15 Aralık 2004'te 'evet' dövizleriyle Türkiye'nin Avrupa Birliği'ne girmesi gerektiğini oylayan Avrupa, dün 'müzakereler dondurulsun' başlığını kabul etti. Avrupa Parlamentosu'nun bu kararının arkasındaki etmenleri bir bir derledik. Türkiye'nin terör örgütleriyle mücadelesi, yükselen güç olması ve AB'ye halk desteğinin azalması dikkati çeken maddeler arasında...
Avrupa Parlamentosu (AP), Türkiye'nin Avrupa Birliği (AB) ile sürdürdüğü müzakerelerin geçici süreliğine dondurulmasını tavsiye eden ve hukuki bağlayıcılığı olmayan tasarıyı oy çokluğuyla kabul etti. AP Genel Kurulunda salı günü görüşülen ve dün oylanan tasarı 37'ye karşı 479 oyla kabul edildi. Oylamada, 107 üye çekimser görüş bildirdi.
Oylamanın sonucuyla birlikte akıllara 15 Aralık 2004'teki tablo geldi. O günkü toplantıda Avrupalı parlamenteler, aralarında Türkçe 'evet' yazısının da bulunduğu tüm Avrupa dillerinde 'evet' pankatlarını kaldırarak, Türkiye'ye üyelik yeşil ışığı yakmışlardı. 407 Avrupalı vekil 'Türkiye Avrupalıdır' tezini ortaya koyan 'evet' oyu kullanırken, 262 vekil 'hayır' demişti.
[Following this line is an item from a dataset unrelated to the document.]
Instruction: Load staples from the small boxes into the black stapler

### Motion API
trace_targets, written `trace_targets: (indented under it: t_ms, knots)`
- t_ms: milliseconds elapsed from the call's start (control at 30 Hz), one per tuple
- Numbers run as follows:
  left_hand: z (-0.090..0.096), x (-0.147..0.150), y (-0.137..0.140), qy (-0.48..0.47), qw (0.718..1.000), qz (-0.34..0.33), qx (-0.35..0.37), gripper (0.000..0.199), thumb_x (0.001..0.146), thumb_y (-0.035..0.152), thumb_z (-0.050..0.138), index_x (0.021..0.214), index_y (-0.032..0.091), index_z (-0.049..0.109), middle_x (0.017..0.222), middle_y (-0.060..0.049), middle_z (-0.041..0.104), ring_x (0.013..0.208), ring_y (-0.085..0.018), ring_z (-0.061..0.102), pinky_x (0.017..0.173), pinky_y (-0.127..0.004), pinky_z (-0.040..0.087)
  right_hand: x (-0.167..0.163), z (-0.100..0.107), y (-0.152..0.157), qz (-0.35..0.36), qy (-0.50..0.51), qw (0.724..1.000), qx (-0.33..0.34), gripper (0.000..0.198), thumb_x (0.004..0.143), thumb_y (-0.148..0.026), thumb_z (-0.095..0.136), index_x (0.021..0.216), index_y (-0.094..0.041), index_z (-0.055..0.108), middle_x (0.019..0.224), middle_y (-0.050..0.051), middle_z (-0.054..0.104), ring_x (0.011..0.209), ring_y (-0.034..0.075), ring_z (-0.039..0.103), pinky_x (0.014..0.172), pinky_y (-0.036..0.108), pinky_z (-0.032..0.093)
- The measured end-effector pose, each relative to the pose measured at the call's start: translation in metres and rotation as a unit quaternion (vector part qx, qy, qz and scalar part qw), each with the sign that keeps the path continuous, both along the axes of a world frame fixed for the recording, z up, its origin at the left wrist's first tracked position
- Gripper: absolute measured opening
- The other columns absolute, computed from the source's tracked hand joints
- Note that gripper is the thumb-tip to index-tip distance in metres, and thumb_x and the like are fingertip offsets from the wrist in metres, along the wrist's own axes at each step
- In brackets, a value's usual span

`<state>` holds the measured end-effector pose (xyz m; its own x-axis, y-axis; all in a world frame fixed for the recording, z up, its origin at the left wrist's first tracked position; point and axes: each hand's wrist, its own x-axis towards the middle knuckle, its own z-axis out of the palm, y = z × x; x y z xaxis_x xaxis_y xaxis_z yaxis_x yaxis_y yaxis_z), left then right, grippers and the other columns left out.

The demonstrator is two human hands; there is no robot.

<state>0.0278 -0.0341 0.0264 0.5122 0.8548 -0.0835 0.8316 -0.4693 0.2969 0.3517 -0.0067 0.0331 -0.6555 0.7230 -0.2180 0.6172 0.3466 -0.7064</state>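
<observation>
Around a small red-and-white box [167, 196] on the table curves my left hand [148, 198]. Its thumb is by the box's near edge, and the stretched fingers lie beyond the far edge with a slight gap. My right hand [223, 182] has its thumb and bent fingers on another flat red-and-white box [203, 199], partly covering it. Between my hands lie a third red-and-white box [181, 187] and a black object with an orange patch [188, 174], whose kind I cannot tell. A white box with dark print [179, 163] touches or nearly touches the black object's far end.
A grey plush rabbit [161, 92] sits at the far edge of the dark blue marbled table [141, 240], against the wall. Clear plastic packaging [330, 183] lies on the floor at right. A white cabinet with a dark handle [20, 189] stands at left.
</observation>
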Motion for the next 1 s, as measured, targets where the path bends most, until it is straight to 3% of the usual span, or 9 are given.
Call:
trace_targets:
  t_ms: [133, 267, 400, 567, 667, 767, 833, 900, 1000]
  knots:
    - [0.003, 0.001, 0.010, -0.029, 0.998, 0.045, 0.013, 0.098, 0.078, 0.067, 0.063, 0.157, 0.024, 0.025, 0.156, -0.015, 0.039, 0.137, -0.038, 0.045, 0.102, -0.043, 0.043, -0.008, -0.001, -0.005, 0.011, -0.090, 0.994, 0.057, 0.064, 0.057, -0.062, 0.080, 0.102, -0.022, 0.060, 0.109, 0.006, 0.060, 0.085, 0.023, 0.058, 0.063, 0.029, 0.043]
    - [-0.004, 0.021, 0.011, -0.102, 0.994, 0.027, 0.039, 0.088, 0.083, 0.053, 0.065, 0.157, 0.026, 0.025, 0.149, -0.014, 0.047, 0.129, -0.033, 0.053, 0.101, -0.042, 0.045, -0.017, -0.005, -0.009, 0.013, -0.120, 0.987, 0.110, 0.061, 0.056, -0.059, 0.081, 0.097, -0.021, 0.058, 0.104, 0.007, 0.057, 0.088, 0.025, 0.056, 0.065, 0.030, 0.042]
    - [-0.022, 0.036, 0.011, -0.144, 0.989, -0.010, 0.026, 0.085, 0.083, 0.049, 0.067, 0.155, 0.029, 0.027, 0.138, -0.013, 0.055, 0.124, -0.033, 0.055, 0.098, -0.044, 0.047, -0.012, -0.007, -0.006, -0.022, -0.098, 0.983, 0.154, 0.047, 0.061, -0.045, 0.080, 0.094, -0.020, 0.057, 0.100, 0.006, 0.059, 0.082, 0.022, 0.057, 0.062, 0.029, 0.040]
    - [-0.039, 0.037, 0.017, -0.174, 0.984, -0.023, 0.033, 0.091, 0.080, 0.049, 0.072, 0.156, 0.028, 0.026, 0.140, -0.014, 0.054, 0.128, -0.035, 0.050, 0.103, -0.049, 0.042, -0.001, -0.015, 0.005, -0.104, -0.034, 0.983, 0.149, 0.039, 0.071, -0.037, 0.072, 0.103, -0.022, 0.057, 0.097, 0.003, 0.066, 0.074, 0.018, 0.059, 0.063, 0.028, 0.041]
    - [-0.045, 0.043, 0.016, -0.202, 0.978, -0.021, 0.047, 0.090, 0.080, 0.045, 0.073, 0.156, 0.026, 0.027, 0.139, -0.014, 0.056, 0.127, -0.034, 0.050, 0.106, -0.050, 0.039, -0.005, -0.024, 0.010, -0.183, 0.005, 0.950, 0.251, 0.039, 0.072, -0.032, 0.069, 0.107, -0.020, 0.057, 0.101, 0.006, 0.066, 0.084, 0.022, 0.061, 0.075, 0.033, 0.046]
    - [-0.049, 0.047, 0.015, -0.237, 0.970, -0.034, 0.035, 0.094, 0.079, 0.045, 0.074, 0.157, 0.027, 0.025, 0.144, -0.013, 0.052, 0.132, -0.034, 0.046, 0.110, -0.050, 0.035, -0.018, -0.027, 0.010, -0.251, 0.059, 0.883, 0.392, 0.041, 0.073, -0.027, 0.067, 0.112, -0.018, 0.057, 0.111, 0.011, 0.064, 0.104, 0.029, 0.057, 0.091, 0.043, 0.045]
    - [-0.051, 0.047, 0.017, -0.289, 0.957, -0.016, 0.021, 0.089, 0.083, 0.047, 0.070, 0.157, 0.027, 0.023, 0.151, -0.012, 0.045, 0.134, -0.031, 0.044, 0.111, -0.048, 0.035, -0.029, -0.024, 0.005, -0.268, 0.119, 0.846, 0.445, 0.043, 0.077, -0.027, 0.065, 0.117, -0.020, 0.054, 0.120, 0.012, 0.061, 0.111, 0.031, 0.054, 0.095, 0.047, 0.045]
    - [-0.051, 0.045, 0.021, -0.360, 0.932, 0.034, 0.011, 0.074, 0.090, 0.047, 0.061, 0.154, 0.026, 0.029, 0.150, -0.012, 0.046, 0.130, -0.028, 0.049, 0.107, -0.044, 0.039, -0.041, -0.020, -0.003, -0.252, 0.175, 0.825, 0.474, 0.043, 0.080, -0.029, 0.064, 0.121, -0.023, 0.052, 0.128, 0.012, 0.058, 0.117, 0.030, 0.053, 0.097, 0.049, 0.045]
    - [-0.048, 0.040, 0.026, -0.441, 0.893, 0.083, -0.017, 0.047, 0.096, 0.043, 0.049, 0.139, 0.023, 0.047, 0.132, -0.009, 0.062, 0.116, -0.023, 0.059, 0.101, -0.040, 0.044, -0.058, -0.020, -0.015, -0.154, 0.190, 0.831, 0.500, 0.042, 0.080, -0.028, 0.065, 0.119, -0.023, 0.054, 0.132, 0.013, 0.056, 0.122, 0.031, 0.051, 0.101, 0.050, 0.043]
Bundan sadece iki gün sonra, 17 Aralık 2004'te ise, asıl resmi karar, AB'nin devlet ve hükümet başkanlarından gelmiş, 'Türkiye üye olabilir' yazılı ortak açıklama ile üyelik müzakereleri için 3 Ekim 2005 tarihini hedef olarak koymuştu.
Düşmanlık böyle filizlendi 2004'te başlayan bu süreç, nasıl oldu da Avrupa Parlemantosu'nun skandal oylamasına kadar geldi? İşte bu soruya yanıt aradık ve madde madde Avrupa'nın Türkiye'ye olan düşmanlığının nasıl filizlendiğini gün yüzüne çıkardık...
Henüz yorum yapılmamış.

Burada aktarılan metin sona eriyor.